Your job as the perimetrist is to enhance
patients' ability to respond accurately, thereby
eliminating false positives and false negatives in
visual field testing. The first steps to an accurate
visual field test include setting patients at ease, making
them physically comfortable in position at the perimeter,
and ensuring that they understand the task. Paying
attention to patients, encouraging them, and preventing
distractions all augment the success of the testing.
The following strategies increase the accuracy of
automated perimetry:
- Advise patients to respond promptly, but not in haste, when they see a brief stimulus.
- Test a patient's better-seeing eye first, especially if he or she has not undergone perimetry before.
- Completely cover the eye not being tested.

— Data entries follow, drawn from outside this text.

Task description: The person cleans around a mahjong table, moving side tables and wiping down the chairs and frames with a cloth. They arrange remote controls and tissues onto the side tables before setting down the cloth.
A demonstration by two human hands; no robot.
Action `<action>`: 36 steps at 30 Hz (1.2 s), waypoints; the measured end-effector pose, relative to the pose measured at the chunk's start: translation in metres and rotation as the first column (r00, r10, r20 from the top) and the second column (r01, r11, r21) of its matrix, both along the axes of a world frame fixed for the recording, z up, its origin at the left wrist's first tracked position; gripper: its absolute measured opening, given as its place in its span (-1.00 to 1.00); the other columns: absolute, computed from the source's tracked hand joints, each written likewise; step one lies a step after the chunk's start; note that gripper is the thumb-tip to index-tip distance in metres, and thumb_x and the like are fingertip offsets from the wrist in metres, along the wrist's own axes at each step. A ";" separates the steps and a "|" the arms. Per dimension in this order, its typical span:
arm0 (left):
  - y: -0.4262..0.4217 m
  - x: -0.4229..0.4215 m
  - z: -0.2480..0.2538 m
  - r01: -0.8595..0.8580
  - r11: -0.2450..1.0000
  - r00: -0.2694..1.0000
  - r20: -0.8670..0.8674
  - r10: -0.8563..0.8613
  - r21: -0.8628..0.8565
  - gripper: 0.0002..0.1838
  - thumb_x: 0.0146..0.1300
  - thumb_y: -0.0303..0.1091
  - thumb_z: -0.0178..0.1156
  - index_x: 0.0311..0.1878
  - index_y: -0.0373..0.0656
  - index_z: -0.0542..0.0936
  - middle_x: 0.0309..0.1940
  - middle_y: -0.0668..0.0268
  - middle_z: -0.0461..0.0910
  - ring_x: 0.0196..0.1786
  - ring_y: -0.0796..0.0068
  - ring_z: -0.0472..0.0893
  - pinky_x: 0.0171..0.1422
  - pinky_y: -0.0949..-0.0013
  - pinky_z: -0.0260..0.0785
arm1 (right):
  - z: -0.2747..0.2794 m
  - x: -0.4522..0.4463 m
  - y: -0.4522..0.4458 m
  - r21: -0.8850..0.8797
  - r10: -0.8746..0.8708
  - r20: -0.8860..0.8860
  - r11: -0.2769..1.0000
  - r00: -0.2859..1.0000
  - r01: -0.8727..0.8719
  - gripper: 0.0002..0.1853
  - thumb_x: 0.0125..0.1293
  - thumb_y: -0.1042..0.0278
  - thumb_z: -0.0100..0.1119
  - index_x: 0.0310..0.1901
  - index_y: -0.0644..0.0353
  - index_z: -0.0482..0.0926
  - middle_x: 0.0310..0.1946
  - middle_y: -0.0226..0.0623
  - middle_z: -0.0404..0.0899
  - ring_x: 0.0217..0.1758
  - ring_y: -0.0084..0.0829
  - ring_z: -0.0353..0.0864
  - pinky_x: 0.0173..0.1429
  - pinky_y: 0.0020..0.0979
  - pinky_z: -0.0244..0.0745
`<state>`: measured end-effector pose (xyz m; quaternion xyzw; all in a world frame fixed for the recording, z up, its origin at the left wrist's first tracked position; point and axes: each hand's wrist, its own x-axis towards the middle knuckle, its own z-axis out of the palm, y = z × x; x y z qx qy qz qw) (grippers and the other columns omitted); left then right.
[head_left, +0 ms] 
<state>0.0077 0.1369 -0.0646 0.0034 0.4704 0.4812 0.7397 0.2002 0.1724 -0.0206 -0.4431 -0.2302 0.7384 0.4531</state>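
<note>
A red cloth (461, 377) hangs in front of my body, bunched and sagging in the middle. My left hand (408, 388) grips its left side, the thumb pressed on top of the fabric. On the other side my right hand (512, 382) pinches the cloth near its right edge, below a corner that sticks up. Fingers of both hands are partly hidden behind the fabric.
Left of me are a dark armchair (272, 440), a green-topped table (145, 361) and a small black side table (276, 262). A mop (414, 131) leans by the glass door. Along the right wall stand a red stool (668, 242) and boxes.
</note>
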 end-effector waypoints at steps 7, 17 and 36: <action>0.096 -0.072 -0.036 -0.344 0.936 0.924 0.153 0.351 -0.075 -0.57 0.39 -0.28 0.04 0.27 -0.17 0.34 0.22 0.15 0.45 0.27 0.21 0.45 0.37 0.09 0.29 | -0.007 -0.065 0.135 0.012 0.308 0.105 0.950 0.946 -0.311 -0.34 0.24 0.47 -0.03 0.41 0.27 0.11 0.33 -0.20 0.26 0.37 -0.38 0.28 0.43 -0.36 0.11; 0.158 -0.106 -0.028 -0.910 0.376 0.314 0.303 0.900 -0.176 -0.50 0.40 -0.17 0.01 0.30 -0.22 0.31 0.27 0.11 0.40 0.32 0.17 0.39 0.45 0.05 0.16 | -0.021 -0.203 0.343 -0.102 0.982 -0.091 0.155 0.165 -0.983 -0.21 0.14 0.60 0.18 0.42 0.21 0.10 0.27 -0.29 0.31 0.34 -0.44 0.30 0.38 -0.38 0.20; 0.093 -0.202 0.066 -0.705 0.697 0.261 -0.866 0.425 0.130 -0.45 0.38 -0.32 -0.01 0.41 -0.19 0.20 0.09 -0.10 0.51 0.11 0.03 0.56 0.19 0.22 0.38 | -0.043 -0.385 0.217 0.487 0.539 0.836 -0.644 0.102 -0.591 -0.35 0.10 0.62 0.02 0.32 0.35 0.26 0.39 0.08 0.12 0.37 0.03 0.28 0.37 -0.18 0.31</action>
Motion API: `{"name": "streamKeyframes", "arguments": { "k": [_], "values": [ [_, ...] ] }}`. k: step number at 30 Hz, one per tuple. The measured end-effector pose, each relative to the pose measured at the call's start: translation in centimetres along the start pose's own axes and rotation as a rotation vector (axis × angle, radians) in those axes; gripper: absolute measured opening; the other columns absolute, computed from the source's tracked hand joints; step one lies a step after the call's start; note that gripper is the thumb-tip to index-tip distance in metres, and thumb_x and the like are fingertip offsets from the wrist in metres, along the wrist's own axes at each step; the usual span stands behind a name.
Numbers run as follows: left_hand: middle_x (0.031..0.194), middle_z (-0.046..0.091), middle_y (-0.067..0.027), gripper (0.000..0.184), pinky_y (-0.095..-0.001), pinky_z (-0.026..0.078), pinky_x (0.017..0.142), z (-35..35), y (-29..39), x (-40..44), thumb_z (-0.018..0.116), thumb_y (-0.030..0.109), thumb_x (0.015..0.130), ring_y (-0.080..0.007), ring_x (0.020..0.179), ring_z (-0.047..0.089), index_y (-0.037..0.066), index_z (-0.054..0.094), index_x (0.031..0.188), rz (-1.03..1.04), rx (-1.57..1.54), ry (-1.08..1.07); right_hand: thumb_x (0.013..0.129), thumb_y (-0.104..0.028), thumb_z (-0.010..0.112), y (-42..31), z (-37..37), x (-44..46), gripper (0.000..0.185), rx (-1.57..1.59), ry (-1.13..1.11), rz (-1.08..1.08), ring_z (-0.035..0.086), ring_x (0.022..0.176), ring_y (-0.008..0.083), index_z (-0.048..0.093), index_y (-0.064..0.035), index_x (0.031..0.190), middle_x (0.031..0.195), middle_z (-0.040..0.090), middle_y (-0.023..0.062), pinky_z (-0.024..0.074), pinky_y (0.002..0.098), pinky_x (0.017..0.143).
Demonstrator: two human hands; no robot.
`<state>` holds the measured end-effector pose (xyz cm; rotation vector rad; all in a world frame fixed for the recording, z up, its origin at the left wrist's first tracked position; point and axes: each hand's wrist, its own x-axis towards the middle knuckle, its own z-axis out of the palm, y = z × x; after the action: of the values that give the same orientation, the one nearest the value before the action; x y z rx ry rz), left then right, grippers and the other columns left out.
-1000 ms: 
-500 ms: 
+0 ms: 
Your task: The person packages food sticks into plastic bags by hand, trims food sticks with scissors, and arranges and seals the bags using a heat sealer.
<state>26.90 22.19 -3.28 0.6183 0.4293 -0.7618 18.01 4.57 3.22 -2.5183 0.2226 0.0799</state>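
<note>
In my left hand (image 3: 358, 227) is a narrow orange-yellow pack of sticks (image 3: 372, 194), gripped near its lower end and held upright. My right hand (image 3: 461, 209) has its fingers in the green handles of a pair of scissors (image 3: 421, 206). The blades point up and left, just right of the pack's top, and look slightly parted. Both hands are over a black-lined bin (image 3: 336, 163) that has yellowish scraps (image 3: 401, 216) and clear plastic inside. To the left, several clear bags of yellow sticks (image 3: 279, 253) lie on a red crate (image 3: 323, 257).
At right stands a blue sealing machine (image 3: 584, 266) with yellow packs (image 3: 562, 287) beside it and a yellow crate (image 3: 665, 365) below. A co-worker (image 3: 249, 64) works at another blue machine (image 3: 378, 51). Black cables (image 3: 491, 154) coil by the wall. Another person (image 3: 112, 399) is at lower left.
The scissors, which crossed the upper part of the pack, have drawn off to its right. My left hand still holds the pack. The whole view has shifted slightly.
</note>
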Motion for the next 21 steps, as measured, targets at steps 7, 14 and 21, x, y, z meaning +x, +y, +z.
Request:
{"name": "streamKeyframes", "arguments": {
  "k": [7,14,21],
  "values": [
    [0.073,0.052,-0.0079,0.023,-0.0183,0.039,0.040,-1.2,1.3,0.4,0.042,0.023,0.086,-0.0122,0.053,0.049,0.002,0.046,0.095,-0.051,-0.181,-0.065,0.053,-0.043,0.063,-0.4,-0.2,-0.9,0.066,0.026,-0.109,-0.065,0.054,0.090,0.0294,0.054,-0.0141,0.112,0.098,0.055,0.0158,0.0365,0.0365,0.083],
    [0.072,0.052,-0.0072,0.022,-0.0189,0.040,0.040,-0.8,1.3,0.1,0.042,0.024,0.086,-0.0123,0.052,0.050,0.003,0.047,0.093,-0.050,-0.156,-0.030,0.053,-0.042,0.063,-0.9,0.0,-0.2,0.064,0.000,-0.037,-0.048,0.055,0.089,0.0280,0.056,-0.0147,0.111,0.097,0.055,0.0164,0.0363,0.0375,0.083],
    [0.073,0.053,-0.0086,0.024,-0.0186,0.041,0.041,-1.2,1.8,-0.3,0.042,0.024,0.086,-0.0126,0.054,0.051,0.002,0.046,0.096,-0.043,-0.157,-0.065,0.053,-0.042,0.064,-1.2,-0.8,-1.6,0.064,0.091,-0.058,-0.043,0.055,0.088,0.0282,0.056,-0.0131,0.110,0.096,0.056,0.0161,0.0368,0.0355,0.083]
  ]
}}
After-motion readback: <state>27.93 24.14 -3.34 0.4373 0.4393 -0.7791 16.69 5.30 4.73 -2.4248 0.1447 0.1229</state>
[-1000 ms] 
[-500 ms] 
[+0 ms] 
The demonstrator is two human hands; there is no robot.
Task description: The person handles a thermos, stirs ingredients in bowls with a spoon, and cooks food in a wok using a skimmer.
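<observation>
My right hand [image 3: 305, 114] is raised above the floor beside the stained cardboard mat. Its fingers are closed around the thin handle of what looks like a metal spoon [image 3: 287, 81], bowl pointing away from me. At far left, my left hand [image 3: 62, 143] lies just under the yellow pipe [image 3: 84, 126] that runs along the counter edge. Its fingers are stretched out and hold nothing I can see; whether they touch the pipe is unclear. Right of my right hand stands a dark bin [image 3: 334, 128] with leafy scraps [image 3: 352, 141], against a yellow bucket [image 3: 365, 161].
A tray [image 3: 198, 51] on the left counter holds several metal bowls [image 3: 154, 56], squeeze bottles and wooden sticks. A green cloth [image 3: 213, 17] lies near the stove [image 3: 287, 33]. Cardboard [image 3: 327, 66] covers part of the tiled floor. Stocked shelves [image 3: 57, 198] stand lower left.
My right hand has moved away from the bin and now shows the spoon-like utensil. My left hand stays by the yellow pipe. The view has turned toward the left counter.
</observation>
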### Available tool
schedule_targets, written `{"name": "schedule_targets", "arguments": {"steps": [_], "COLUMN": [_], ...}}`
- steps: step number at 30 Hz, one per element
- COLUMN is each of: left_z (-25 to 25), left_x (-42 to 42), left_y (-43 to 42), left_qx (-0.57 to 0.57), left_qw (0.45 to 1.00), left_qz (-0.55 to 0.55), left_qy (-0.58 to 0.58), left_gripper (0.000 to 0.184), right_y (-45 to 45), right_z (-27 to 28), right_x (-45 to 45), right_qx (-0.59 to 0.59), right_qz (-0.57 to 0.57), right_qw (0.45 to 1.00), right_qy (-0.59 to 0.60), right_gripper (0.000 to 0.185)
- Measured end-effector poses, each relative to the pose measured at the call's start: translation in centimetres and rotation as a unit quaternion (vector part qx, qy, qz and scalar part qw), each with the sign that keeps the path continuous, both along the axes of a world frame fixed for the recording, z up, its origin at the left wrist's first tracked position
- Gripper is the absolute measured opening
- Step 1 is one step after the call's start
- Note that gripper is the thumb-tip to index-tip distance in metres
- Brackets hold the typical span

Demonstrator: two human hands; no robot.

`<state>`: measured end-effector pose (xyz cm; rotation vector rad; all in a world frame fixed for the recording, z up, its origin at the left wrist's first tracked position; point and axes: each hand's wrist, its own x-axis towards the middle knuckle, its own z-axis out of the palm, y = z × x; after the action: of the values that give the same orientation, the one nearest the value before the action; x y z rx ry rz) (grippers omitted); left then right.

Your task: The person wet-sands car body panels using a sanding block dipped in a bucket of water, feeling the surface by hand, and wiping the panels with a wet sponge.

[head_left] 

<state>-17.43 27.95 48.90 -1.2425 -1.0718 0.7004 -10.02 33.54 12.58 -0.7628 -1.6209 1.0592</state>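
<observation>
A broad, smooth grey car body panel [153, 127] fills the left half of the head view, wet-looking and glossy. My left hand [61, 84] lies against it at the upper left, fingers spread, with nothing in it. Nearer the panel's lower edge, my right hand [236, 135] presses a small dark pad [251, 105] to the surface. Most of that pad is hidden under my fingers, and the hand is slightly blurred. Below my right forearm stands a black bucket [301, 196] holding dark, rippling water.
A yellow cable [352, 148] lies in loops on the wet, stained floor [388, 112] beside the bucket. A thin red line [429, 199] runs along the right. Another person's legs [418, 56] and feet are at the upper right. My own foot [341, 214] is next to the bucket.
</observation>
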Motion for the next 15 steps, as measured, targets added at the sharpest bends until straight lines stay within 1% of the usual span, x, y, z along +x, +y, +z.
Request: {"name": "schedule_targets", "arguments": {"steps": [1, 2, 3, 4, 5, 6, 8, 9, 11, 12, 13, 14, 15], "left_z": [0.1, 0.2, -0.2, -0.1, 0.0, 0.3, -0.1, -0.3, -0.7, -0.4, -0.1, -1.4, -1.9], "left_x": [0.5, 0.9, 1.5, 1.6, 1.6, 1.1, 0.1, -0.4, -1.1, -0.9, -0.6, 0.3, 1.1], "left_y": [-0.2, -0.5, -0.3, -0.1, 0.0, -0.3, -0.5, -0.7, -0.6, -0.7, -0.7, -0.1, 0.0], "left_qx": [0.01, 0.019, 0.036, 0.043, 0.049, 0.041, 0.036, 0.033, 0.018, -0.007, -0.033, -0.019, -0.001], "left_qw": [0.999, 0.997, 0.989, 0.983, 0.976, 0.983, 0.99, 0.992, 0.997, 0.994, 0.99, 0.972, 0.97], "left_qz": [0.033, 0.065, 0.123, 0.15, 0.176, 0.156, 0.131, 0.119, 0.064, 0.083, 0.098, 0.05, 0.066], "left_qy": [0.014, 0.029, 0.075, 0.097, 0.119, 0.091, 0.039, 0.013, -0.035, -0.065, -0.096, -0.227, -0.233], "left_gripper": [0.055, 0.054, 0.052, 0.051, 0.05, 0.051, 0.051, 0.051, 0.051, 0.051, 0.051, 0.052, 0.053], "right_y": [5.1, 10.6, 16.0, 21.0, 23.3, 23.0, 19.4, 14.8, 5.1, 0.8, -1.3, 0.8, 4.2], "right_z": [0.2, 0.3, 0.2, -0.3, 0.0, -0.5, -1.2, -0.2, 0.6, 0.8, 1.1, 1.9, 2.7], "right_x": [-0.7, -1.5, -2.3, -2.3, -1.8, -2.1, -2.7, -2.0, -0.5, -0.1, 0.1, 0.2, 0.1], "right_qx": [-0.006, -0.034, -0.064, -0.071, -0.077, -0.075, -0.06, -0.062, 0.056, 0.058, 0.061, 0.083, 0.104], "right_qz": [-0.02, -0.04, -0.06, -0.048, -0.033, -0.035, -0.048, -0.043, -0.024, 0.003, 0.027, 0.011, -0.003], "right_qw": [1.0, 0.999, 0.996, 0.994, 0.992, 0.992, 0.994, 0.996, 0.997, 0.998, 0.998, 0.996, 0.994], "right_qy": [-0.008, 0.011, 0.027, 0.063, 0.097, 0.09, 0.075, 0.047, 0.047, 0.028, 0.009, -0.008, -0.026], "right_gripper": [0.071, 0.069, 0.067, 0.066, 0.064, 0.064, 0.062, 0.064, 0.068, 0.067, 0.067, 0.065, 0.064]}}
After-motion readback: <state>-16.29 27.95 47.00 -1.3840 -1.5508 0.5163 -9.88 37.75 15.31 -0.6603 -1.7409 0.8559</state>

- Properly position patients at the perimeter. This reduces their fatigue and helps them to maintain proper ocular alignment. Both affect the test result.
- Remember that best-corrected distance refraction is critical. Correct for cylinder of more than 1.00 D during the visual field test. Accommodating adds are considered according to the patient's age.
- Bear in mind that four circumstances require a full add (+3.25 D) for perimetry: (1) age greater than 60 years; (2) pseudophakia or aphakia; (3) cycloplegia; and (4) myopia greater than -3.00 D.
- Use a full-aperture lens with a narrow metal rim around the glass, not a lens with a broad rim around a smaller glass.
INSTRUCTIONS FOR THE VISUAL FIELD TECHNICIAN
Review the last clinical note for visual field instructions. Most clinicians generally prefer a SITA-Standard 24-2 algorithm, but they may sometimes want to use SITA-Fast, short-wavelength automated perimetry (blue on yellow), and 10-2 strategies.
Take a thorough history and complete the front page of the clinical note. Do not leave any sections blank. Always check the patient's best-corrected distance and near visual acuity before the visual field test. Refract all new patients and also returning patients who have a change in visual acuity. Always record the refraction in the clinical note and on the visual field.
Assess pupillary size. If pupil is less than 3 mm in diameter, ask your doctor about possible dilation before performing visual field testing. Only dilate the pupils of patients with your doctor's approval. Always record the pupil's size on the visual field test. Fortunately, the pupil's size is measured automatically when the gazetracking function is on.
Be sure always to use a size III stimulus unless told otherwise. Foveal function should always be on. The foveal function helps clinicians to determine the etiology of visual field loss.
Pay close attention to the patient during the visual field test. Encourage and instruct him or her as necessary. Assess his or her reliability, concentration, eye and head movement, and understanding of the examination. Record your assessment at the bottom of the visual field. Include your name on each visual field test you perform.
Report to your doctor any questions or difficulties you encounter during visual field testing.